確かに、1人より3人の方が権力を分散する事が出来て、独裁的な手法に陥るのを防ぐメリットがありましたが、裏を返せば、ささいな議題でも3名の見解が分かれると、なかなか決まらないという事に繋がります。
三国時代は乱世であり、迅速な決定が必要でした。そこで曹操は三公の上に丞相府を置いて、自身が就任する事で迅速な決定が行えるようにしたようです。
ちなみに三国時代で著名な丞相はもう一人います。それが三国志演義後半の主人公、蜀の諸葛孔明であり、彼のワンマンぶりも曹操に勝るとも劣らないものでした。
三公から軍事力を取り上げる為
後漢には董卓や李傕・郭汜の暴政で衰えたとはいえ、軍事力が存在していました。例えば三公の指揮下にある九卿府の衛尉や光録勲、それに執金吾は、それぞれ南軍、北軍、殿内侍従宿衛という三軍を擁して宮殿を守備していました。

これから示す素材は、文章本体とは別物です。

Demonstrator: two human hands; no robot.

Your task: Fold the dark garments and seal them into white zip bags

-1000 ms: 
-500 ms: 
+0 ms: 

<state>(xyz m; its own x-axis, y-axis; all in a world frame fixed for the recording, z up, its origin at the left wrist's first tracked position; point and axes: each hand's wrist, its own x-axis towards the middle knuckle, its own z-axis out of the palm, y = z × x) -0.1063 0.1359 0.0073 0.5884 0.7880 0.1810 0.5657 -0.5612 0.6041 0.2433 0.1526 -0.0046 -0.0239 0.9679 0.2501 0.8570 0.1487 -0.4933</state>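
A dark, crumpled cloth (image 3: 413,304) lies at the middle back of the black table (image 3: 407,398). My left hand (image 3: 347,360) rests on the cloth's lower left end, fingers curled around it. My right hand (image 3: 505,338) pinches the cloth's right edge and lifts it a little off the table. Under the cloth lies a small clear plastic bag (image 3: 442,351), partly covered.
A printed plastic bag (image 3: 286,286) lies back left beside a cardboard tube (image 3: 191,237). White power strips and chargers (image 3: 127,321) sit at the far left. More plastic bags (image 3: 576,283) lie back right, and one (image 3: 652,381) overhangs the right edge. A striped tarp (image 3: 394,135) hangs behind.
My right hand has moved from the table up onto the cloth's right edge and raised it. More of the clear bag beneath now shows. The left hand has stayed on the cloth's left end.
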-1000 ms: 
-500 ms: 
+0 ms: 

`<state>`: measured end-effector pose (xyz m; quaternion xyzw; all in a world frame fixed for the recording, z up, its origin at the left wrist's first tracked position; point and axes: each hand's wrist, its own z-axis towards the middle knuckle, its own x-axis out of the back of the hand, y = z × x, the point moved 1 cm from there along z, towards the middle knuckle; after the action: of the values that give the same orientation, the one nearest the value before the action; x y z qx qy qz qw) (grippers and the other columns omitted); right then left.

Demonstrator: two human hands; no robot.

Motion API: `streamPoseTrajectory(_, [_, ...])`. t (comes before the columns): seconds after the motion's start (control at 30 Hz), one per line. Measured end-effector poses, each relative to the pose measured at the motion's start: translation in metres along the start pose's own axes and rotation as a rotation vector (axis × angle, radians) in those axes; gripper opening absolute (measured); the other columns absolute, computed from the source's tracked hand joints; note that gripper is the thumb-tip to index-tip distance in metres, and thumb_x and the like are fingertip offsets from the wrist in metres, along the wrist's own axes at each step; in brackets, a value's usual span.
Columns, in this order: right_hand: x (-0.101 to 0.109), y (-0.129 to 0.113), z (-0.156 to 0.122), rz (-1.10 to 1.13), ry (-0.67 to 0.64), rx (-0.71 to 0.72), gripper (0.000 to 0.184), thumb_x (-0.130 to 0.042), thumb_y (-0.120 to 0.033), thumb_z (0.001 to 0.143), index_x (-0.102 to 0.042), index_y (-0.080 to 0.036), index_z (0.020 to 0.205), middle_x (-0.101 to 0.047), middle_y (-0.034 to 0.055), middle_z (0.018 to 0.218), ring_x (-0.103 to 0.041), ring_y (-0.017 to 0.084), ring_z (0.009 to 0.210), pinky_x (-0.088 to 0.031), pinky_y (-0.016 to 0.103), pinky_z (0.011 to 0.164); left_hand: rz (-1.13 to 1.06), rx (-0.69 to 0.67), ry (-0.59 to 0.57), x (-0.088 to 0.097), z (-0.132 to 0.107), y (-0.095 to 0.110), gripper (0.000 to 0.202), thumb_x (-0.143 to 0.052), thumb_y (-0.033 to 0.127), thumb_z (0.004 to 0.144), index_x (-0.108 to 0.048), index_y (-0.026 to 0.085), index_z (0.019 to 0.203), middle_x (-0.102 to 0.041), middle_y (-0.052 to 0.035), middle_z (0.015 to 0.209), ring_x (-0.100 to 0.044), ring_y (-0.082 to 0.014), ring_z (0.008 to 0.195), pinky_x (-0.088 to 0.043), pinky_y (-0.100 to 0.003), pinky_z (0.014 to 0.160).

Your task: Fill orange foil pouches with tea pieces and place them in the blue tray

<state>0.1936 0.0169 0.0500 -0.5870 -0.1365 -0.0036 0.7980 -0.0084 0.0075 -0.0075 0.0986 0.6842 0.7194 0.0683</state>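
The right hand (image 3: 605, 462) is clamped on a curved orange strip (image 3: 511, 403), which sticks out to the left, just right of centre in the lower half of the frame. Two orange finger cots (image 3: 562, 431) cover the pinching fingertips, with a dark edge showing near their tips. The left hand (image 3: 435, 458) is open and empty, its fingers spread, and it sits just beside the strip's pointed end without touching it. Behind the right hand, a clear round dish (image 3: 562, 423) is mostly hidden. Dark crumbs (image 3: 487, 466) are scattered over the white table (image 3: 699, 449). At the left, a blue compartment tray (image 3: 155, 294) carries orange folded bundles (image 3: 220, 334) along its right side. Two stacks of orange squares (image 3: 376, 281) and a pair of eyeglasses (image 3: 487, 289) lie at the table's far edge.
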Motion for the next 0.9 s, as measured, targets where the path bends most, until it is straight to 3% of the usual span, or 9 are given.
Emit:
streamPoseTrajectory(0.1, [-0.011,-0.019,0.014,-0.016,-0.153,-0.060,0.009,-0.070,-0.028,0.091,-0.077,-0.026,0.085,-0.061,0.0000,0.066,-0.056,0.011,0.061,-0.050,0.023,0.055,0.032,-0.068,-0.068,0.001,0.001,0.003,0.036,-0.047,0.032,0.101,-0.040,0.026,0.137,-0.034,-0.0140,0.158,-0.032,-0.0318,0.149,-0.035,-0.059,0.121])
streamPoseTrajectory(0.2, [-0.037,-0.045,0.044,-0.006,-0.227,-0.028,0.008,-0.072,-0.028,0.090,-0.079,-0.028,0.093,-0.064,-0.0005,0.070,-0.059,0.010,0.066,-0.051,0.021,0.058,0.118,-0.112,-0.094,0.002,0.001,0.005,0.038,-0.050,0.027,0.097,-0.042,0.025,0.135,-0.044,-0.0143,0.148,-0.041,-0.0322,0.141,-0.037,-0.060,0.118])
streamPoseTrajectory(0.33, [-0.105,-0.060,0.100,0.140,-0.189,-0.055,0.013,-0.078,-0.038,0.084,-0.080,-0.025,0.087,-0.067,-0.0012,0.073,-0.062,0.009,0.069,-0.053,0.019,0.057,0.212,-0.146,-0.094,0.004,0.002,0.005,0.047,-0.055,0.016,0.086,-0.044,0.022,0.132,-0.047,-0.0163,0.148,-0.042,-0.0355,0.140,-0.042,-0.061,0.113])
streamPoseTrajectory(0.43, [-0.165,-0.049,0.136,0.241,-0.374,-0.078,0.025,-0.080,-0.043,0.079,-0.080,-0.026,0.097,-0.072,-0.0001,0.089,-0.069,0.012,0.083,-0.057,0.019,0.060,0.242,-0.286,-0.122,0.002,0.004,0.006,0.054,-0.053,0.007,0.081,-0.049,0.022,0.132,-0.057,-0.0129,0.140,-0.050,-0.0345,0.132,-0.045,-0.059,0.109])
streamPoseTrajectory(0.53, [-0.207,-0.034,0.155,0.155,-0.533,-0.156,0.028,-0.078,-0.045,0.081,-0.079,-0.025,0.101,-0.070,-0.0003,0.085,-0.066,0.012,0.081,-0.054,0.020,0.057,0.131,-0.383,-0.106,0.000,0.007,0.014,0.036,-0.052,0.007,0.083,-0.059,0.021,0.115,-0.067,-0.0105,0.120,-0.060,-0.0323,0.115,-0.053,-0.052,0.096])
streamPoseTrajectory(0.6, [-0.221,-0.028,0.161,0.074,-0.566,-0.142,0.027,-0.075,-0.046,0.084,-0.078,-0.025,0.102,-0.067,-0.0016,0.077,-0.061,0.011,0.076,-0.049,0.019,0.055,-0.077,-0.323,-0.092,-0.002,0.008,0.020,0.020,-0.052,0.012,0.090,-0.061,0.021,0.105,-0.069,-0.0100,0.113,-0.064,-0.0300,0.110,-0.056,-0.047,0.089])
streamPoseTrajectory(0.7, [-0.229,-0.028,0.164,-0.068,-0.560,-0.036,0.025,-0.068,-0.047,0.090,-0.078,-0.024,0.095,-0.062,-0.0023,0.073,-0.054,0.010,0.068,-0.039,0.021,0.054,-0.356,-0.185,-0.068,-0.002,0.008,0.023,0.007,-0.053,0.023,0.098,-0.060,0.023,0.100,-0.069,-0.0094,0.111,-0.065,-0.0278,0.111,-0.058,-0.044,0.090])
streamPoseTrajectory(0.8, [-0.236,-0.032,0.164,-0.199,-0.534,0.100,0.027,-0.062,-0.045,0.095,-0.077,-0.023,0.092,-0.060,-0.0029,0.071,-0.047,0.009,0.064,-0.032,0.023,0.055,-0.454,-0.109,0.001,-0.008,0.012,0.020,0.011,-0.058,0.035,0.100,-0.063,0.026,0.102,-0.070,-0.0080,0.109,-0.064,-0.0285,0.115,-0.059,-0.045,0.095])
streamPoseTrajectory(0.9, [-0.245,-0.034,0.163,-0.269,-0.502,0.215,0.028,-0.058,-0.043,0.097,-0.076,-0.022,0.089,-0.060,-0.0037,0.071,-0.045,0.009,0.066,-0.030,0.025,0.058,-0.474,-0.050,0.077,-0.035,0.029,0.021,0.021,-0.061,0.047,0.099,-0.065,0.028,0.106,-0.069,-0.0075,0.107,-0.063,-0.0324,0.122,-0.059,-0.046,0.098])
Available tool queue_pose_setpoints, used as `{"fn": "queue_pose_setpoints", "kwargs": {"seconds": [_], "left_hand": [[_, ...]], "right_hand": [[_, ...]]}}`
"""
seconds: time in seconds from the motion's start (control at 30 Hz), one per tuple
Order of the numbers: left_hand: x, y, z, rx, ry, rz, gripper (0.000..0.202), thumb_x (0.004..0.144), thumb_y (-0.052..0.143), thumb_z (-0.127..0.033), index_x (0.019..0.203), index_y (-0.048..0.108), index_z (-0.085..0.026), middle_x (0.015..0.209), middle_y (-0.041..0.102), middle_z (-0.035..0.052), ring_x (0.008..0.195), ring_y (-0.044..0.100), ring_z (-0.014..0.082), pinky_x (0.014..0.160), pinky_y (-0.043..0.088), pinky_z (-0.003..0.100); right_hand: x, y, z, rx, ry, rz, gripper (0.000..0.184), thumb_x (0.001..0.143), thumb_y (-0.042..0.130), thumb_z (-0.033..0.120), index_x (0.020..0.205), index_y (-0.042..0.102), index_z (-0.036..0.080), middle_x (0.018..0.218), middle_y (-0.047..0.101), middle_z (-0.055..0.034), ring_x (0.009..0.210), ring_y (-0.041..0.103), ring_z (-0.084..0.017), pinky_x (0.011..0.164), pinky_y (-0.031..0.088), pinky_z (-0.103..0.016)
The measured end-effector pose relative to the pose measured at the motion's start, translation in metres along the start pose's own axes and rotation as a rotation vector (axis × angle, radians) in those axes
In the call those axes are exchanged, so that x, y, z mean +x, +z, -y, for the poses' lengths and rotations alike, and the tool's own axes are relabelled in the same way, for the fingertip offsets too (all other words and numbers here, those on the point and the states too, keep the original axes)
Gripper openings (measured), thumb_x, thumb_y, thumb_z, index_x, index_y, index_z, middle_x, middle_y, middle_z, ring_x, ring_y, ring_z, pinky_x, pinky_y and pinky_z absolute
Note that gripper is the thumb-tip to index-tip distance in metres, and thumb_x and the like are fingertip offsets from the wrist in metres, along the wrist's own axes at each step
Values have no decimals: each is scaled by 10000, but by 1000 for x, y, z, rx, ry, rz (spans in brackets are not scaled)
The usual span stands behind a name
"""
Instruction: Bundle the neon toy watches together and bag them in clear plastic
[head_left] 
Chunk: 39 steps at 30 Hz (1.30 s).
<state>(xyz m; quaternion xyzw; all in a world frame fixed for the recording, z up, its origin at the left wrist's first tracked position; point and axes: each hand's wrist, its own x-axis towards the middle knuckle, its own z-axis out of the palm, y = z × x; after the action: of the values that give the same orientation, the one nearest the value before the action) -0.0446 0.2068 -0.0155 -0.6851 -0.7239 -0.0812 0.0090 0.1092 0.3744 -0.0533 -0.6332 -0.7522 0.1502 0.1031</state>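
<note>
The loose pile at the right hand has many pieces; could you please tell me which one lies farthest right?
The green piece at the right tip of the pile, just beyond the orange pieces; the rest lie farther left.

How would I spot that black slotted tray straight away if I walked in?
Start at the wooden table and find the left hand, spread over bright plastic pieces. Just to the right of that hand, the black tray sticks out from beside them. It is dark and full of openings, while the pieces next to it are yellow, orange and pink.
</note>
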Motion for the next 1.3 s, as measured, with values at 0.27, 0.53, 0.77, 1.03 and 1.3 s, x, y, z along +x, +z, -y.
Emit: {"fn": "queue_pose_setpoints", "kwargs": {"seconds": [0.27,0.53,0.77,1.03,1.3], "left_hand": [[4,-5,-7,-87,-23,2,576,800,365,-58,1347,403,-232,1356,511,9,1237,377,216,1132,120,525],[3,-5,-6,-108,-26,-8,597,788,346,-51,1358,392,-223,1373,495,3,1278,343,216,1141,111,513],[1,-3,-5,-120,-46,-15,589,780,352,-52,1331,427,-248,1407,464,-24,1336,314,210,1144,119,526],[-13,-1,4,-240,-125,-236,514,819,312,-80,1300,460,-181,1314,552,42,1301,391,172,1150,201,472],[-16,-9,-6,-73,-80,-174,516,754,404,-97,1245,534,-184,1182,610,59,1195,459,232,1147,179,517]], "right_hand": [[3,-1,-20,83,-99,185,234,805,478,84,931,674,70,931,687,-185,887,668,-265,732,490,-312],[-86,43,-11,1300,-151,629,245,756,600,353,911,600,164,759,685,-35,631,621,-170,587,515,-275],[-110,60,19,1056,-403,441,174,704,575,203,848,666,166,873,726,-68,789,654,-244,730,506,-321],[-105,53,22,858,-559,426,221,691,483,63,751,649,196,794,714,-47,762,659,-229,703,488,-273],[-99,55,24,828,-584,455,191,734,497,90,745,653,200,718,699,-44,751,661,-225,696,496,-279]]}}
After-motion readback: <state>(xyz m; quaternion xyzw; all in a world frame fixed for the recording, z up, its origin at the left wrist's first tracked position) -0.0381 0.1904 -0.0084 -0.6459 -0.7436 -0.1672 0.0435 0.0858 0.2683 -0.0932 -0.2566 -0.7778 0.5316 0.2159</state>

もし、三公に曹操暗殺を企む人間がいて、献帝から勅命を受けて南軍や北軍を動かして曹操を殺害しようとした場合、宮殿内にいる曹操では手も足もでなくなる恐れがあります。それが杞憂ではない証拠に、西暦200年には、車騎将軍の董承が献帝の密命を受けて、曹操暗殺未遂事件を起こしています。
そこで、曹操は三公の上に丞相府を置き、副丞相クラスである御史大夫を補佐として、三公を支配下に置き、さらに丞相府には軍事の中心になる武衛府を設置しました。こちらの武衛府は禁軍の宿衛兵を統率する地位で、曹操は武衛府を置くと息子の曹丕を武衛将軍に任命し、自身のボディーガードである許褚を武衛中郎将に任命しています。
分かりやすい人事から察せるように、丞相府の設置は曹操暗殺の可能性を排除する手段でもあったのです。